Ma nessuno dovrà o potrà mai pretendere la certezza assoluta sulla garanzia di riuscita al 100% di una terapia. Se così fosse, vorrebbe dire che il genere umano ha acquisito conoscenze divine.
Fu il sociologo tedesco Ulrich Beck (1944-2015) a definire la società contemporanea come la «società del rischio». Un rischio, però, sempre più avvertito, anno dopo anno, ora come paura ora come minaccia. Di qui il ripudio, ogni giorno più diffuso. Il che non è di buon auspicio per il futuro di tutti noi.
Un conforto e un suggerimento potrebbero arrivare dall’esempio e dal linguaggio della meccanica quantistica, che rappresenta la risposta più scientificamente attrezzata al principio deterministico della meccanica classica. La teoria dei quanti - spiega il fisico teorico Carlo Rovelli nel suo ultimo volume Helgoland - con le sue fantasmatiche onde di probabilità non si è limitata a favorire ogni sorta di applicazione tecnologica, ma ha contribuito, più di ogni altro ideificio, alla comprensione dell’universo.
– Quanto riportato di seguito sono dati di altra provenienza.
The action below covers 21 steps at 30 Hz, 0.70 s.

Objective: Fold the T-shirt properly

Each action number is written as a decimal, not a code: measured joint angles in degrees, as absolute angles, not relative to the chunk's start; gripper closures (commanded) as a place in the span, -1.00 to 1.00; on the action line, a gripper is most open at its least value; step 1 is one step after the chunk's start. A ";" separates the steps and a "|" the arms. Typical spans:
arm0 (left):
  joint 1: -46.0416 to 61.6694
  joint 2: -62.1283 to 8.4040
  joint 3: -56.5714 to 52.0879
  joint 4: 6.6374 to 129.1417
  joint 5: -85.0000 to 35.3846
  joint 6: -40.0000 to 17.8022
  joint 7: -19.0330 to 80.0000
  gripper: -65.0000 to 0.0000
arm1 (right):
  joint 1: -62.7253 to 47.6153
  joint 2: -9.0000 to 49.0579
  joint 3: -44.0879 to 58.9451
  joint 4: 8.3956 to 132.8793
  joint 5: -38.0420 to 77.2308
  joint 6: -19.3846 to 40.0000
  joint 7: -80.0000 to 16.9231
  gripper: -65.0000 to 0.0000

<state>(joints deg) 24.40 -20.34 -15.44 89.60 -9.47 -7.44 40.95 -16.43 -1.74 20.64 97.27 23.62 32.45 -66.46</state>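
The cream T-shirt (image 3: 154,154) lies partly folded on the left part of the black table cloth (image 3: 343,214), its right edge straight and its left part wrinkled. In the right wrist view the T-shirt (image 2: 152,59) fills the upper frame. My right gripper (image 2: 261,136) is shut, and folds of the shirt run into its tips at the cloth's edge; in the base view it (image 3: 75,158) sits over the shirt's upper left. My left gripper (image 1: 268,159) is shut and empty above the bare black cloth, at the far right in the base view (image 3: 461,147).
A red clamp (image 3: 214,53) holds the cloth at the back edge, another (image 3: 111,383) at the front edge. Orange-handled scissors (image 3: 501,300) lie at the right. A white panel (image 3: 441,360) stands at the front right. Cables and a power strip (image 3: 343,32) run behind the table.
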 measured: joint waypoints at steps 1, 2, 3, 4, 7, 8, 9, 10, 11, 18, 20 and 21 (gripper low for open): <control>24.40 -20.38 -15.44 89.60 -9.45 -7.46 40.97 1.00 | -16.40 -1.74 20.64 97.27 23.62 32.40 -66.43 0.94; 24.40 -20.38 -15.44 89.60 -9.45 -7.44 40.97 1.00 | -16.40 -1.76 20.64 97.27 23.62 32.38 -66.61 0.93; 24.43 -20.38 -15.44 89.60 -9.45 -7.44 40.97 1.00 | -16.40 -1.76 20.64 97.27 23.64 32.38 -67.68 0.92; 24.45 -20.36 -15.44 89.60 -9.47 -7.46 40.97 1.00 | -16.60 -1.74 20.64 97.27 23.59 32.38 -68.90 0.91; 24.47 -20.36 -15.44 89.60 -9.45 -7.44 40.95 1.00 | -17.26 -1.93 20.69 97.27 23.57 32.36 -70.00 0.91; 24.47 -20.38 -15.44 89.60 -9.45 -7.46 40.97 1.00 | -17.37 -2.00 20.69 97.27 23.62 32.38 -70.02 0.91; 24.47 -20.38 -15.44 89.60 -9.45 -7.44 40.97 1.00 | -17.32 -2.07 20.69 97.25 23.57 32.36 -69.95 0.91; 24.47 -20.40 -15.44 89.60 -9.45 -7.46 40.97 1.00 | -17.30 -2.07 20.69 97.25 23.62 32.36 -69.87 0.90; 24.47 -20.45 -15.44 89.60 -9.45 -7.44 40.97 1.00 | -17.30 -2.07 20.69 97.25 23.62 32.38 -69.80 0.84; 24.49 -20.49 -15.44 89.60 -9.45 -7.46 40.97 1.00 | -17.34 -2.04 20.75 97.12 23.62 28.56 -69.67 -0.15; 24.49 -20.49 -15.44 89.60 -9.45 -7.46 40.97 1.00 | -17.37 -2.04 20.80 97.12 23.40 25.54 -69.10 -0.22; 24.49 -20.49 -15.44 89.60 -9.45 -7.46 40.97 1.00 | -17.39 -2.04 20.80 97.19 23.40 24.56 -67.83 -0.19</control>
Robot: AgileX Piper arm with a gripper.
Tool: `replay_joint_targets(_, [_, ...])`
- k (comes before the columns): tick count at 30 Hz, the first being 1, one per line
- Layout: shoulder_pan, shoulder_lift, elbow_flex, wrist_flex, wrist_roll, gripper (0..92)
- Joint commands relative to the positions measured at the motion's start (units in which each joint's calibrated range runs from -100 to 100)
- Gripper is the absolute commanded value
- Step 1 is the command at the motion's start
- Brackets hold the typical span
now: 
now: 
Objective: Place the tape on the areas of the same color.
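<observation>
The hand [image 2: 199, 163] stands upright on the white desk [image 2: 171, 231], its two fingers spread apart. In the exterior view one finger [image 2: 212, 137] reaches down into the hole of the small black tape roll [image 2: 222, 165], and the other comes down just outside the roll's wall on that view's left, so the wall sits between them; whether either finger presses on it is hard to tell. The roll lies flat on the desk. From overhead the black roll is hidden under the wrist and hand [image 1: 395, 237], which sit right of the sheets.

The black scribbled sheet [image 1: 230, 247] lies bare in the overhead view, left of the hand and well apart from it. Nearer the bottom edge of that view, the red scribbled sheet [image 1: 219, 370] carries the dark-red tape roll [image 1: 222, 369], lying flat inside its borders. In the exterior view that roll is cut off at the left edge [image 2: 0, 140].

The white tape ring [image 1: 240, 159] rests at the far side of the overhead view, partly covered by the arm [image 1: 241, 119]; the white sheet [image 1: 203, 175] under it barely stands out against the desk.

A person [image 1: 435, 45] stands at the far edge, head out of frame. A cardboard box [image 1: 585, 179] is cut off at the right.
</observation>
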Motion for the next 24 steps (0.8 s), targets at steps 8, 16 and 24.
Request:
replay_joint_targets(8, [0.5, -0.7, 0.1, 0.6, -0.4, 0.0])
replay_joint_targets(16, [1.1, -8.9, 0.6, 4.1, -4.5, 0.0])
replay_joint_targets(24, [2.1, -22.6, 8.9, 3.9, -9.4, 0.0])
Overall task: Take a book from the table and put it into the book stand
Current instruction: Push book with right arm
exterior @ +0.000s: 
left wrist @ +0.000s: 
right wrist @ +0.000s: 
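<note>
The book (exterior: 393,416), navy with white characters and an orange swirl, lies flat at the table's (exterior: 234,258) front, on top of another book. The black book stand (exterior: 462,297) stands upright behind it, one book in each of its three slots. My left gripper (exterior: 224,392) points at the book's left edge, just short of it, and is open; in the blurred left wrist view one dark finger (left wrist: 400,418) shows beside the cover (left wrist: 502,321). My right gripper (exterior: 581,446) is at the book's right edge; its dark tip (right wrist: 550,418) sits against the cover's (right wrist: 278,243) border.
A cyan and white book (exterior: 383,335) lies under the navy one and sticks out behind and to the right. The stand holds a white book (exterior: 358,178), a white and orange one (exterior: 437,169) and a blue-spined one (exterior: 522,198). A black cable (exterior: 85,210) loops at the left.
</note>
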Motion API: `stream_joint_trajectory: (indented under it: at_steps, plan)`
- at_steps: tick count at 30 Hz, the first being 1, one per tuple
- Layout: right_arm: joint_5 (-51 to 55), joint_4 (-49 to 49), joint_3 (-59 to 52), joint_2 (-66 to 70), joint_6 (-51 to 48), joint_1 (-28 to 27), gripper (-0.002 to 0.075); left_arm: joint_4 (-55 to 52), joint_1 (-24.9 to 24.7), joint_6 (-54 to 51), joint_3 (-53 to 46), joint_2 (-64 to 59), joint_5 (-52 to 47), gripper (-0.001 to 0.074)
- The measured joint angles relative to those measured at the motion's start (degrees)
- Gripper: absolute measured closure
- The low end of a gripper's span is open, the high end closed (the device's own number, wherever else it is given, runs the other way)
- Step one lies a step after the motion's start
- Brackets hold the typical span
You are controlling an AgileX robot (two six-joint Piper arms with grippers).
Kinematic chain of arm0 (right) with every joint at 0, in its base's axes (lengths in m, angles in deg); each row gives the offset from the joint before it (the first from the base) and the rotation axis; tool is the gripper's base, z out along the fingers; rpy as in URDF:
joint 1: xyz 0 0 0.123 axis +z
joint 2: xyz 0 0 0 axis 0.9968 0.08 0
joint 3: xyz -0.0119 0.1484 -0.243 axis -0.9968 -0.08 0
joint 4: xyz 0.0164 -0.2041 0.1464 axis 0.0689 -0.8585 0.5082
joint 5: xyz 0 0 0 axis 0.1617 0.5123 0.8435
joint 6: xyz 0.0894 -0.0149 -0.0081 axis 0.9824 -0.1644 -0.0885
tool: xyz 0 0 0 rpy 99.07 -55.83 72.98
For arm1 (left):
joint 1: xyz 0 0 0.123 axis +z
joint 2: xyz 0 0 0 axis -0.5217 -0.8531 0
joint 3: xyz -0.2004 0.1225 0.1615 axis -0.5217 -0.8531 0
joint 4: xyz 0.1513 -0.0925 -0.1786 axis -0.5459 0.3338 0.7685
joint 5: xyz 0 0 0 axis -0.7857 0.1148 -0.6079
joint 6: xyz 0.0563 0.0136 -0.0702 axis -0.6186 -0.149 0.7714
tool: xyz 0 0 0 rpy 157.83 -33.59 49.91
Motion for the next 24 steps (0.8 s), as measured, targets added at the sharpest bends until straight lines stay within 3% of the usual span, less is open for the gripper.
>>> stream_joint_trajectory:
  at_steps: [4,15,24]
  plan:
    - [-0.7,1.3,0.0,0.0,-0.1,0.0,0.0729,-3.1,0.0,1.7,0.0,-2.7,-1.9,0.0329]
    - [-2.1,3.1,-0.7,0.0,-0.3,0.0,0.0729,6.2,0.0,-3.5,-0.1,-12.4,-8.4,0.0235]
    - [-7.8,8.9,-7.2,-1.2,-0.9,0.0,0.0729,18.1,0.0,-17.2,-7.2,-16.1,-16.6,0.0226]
Eppure. Eppure, nonostante gli spettacolari progressi scientifico-tecnologici grazie alla concezione probabilistica avvalorata soprattutto dalla teoria dei quanti, non si contano gli alfieri (veterani e matricole) del determinismo storico, che, al dunque, considerano il rischio più esecrabile del diavolo e le probabilità più pericolose delle guerre militari.
La diffidenza, se non la contrarietà verso le vaccinazioni, è anche figlia di questo originale peccato culturale.